■ **Problem requirements**
Produce a faithful copy of the data, one that leaves out the pictures.

■ **Recorded information**

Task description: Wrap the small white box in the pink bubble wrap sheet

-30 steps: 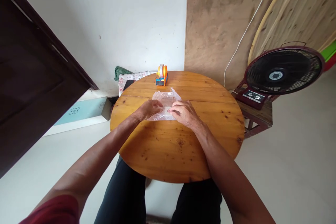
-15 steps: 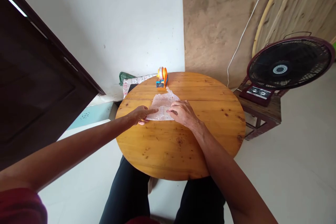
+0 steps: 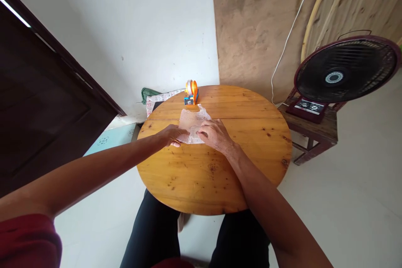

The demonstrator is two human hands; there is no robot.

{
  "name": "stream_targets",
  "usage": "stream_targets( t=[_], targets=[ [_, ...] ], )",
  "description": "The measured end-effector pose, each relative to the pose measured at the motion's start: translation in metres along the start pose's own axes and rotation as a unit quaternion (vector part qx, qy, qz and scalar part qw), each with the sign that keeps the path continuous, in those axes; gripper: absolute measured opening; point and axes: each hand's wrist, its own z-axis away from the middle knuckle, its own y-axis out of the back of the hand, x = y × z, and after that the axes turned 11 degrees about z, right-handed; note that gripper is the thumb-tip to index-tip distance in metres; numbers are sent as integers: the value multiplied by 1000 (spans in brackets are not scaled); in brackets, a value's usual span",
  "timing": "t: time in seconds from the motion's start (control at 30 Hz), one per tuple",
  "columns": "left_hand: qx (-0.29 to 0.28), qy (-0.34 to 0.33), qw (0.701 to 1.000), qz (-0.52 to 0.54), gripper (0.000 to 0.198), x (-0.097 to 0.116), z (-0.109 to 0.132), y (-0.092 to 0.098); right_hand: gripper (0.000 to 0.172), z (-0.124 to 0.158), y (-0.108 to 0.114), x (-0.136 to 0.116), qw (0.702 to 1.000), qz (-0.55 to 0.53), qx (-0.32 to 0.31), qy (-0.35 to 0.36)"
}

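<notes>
Two hands (image 3: 171,135) (image 3: 216,135) hold bubble wrap (image 3: 190,119); it lies between.

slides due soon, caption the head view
Left hand and right hand on crinkled translucent plastic, orange-and-blue tape dispenser beyond, on a rounded brown wooden table.

A scuffed white wall (image 3: 141,29) met a brown wooden panel (image 3: 245,29) behind the round, varnished wooden table (image 3: 194,184). A dark brown door (image 3: 47,104) stood at left; at right, a maroon-rimmed fan (image 3: 348,71) sat on a wooden stool (image 3: 327,130).
</notes>
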Motion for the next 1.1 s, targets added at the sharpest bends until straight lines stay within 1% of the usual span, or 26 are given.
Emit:
stream_targets(
  t=[0.1, 0.13, 0.3, 0.43, 0.6, 0.7, 0.77, 0.87, 0.97, 1.03, 1.1],
  targets=[
    [-5, 101, 994, 41, 18, 5, -2, -6, 22, 0, -1, 0, 1000, 6, -2, -1],
    [-4, 118, 991, 57, 16, 7, -2, -8, 22, 0, -1, 0, 1000, 7, -4, 0],
    [-18, 149, 982, 118, 15, 17, 6, -13, 24, 0, -1, 0, 1000, 10, -11, 2],
    [-30, 136, 985, 106, 21, 23, 10, -18, 24, -1, -1, -1, 1000, 9, -15, -3],
    [-5, 102, 993, 65, 20, 24, 7, -26, 23, -1, -2, -1, 1000, 11, -17, -3],
    [10, 91, 995, 50, 17, 24, 3, -30, 23, -1, -2, 0, 1000, 14, -15, 3],
    [11, 90, 995, 47, 16, 26, 2, -32, 23, -1, -1, 0, 1000, 17, -16, 6],
    [-11, 102, 993, 52, 12, 33, 4, -32, 23, 0, 2, -1, 1000, 18, -25, 4],
    [-56, 111, 990, 70, 10, 43, 10, -27, 24, 0, 4, -2, 1000, 7, -29, 4],
    [-85, 96, 987, 93, 11, 47, 15, -23, 24, 0, 5, -2, 1000, -3, -29, 5],
    [-96, 67, 987, 110, 14, 48, 19, -21, 24, 0, 6, -2, 1000, -9, -28, 2]
  ],
)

■ **Result below**
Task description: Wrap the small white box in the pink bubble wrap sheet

-30 steps: 
-15 steps: 
+0 steps: 

The demonstrator is two human hands; there is no robot.

{
  "name": "stream_targets",
  "usage": "stream_targets( t=[_], targets=[ [_, ...] ], )",
  "description": "The measured end-effector pose, each relative to the pose measured at the motion's start: translation in metres along the start pose's own axes and rotation as a unit quaternion (vector part qx, qy, qz and scalar part qw), each with the sign that keeps the path continuous, in those axes; gripper: absolute measured opening; point and axes: each hand's wrist, its own z-axis away from the middle knuckle, its own y-axis out of the back of the hand, x = y × z, and after that the axes turned 11 degrees about z, right-handed; note that gripper is the thumb-tip to index-tip distance in metres; numbers are sent as integers: the value multiplied by 1000 (spans in brackets are not scaled); in brackets, a value's usual span",
  "timing": "t: time in seconds from the motion's start (control at 30 Hz), one per tuple",
  "columns": "left_hand: qx (-0.29 to 0.28), qy (-0.34 to 0.33), qw (0.701 to 1.000), qz (-0.52 to 0.54), gripper (0.000 to 0.198), x (-0.097 to 0.116), z (-0.109 to 0.132), y (-0.092 to 0.098); right_hand: gripper (0.000 to 0.172), z (-0.124 to 0.158), y (-0.108 to 0.114), x (-0.136 to 0.116), qw (0.702 to 1.000), qz (-0.55 to 0.53), qx (-0.32 to 0.31), qy (-0.35 to 0.36)"
}

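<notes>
Two hands (image 3: 171,135) (image 3: 216,135) hold bubble wrap (image 3: 190,119); it lies between.

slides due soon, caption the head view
Left hand and right hand on crinkled translucent plastic, orange-and-blue tape dispenser beyond, on a rounded brown wooden table.

A scuffed white wall (image 3: 141,29) met a brown wooden panel (image 3: 245,29) behind the round, varnished wooden table (image 3: 194,184). A dark brown door (image 3: 47,104) stood at left; at right, a maroon-rimmed fan (image 3: 348,71) sat on a wooden stool (image 3: 327,130).
</notes>
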Motion for the next 1.1 s, targets added at the sharpest bends until straight lines stay within 1% of the usual span, or 26 are given.
Emit:
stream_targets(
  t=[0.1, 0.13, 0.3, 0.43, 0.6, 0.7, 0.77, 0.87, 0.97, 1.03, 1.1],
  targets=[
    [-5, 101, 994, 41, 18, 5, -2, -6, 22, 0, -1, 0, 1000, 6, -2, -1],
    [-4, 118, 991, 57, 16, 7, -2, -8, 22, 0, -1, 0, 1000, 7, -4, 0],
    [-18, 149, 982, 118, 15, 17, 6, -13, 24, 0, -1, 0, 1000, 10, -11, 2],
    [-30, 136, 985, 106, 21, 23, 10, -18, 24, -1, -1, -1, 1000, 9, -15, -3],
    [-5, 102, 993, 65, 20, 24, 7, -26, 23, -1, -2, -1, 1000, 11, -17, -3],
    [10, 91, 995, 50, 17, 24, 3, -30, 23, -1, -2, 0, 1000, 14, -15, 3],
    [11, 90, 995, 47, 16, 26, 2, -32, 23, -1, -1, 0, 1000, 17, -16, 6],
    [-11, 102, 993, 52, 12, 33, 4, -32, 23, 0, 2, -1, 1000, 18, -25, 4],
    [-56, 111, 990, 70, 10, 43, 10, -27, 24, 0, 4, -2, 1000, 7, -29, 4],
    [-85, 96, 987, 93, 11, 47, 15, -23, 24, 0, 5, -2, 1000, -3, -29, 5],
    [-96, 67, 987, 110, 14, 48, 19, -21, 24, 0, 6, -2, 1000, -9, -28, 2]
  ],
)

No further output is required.